▸ **YOUR INSTRUCTIONS**
Transcribe only the lines of the listing below from the one holding "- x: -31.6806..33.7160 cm" through the one holding "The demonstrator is", inclusive, without any change.

--------

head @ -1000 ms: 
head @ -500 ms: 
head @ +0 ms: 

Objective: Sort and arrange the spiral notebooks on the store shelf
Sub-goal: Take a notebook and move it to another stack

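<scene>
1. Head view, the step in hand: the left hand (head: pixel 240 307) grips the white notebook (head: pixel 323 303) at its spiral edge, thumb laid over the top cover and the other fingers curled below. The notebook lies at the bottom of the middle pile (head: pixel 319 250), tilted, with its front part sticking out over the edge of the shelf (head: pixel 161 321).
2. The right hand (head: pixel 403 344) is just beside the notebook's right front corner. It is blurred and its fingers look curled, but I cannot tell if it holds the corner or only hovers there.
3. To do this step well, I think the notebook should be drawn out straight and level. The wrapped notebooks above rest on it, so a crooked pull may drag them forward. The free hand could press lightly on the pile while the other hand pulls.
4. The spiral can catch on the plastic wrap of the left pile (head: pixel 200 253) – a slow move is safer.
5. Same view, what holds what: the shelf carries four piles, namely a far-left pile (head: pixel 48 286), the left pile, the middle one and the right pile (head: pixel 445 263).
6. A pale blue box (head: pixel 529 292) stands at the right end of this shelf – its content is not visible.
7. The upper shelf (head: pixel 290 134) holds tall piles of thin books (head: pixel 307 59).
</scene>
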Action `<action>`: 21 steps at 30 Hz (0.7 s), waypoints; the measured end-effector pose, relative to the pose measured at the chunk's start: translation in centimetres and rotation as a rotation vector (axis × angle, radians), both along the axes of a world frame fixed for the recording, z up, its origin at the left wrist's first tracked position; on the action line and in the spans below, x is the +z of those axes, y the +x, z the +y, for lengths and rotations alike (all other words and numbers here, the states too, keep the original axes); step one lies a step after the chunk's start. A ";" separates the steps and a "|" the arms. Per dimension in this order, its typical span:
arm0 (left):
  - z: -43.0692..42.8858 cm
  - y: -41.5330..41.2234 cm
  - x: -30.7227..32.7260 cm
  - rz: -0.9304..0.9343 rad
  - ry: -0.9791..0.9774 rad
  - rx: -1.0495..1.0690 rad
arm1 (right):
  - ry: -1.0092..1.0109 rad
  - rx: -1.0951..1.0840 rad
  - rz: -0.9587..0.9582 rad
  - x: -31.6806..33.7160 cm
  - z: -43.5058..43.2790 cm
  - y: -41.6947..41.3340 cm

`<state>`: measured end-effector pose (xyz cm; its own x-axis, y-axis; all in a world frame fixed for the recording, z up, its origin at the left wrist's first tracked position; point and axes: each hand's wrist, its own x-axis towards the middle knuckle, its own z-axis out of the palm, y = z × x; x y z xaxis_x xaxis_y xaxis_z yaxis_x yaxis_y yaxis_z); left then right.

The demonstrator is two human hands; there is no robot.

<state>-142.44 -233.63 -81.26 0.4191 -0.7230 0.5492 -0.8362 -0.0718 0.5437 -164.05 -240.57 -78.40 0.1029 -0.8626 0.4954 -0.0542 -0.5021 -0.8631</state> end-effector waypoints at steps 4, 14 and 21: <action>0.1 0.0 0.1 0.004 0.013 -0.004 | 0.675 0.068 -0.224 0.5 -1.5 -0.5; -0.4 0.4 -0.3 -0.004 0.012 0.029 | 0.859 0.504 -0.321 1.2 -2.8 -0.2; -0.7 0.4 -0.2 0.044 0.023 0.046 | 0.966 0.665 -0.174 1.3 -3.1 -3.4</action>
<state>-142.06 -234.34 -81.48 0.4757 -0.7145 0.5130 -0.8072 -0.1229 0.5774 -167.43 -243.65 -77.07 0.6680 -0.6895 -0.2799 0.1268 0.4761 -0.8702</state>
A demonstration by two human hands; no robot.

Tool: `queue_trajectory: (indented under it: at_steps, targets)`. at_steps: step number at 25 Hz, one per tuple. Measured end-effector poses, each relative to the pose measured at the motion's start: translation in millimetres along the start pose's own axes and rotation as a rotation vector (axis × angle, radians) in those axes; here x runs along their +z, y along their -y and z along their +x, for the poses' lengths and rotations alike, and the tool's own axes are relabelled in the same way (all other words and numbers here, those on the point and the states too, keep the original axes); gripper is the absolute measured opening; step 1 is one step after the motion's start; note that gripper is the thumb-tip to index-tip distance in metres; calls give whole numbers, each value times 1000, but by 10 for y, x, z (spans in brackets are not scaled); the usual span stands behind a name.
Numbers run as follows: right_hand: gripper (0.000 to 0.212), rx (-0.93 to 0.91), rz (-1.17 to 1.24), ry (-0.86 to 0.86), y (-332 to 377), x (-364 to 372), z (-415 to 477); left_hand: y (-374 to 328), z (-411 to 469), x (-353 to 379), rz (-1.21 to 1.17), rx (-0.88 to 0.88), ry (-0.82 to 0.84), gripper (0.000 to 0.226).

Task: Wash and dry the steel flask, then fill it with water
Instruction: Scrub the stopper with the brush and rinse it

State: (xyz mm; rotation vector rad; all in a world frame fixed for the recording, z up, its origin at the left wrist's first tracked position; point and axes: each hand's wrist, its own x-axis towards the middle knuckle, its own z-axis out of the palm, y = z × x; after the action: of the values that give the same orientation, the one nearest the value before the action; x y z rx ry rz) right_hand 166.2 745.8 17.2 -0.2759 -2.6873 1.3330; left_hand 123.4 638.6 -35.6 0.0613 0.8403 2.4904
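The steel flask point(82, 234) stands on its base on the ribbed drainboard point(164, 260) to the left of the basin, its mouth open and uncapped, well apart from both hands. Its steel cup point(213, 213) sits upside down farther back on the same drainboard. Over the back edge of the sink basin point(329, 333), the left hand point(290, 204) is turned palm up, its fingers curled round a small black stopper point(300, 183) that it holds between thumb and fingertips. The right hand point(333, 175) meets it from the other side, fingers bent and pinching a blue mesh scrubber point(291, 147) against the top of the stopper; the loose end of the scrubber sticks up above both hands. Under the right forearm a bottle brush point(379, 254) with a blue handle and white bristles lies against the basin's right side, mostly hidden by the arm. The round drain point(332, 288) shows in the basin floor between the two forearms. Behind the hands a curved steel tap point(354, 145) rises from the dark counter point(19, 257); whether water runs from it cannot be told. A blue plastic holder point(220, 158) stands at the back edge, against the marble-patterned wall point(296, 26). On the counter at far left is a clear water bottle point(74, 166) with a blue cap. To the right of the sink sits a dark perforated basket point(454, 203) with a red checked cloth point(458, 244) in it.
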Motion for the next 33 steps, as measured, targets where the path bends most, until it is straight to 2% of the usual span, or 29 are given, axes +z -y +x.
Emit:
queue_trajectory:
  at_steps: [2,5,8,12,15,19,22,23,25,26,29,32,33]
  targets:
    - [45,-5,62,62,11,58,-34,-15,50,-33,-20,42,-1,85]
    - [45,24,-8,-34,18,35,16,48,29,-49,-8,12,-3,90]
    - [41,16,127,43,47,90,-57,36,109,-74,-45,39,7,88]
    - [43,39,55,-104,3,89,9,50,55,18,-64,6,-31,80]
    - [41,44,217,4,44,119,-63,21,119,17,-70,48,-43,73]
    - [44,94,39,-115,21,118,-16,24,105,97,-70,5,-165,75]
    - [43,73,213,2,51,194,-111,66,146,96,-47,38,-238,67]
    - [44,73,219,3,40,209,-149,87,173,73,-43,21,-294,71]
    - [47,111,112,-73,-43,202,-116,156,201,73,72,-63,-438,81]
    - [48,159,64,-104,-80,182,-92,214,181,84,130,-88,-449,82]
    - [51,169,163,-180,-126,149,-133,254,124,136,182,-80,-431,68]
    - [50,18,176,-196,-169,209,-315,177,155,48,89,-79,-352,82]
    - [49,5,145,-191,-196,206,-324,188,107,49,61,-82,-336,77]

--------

▸ **TASK RESPONSE**
  - x: -31.6806..33.7160 cm
  - z: -43.5058..43.2790 cm
  - y: -41.6947..41.3340 cm

`<state>`: measured end-effector pose (xyz cm; its own x-axis, y-axis; all in a world frame fixed for the recording, z up, its origin at the left wrist's first tracked position; point and axes: each hand's wrist, its own x-axis towards the middle knuckle, its own z-axis out of the palm, y = z × x; x y z xaxis_x xaxis_y xaxis_z yaxis_x yaxis_y yaxis_z); left then right.

The demonstrator is two human hands; there is no robot.

Nothing further remains to be added to the answer.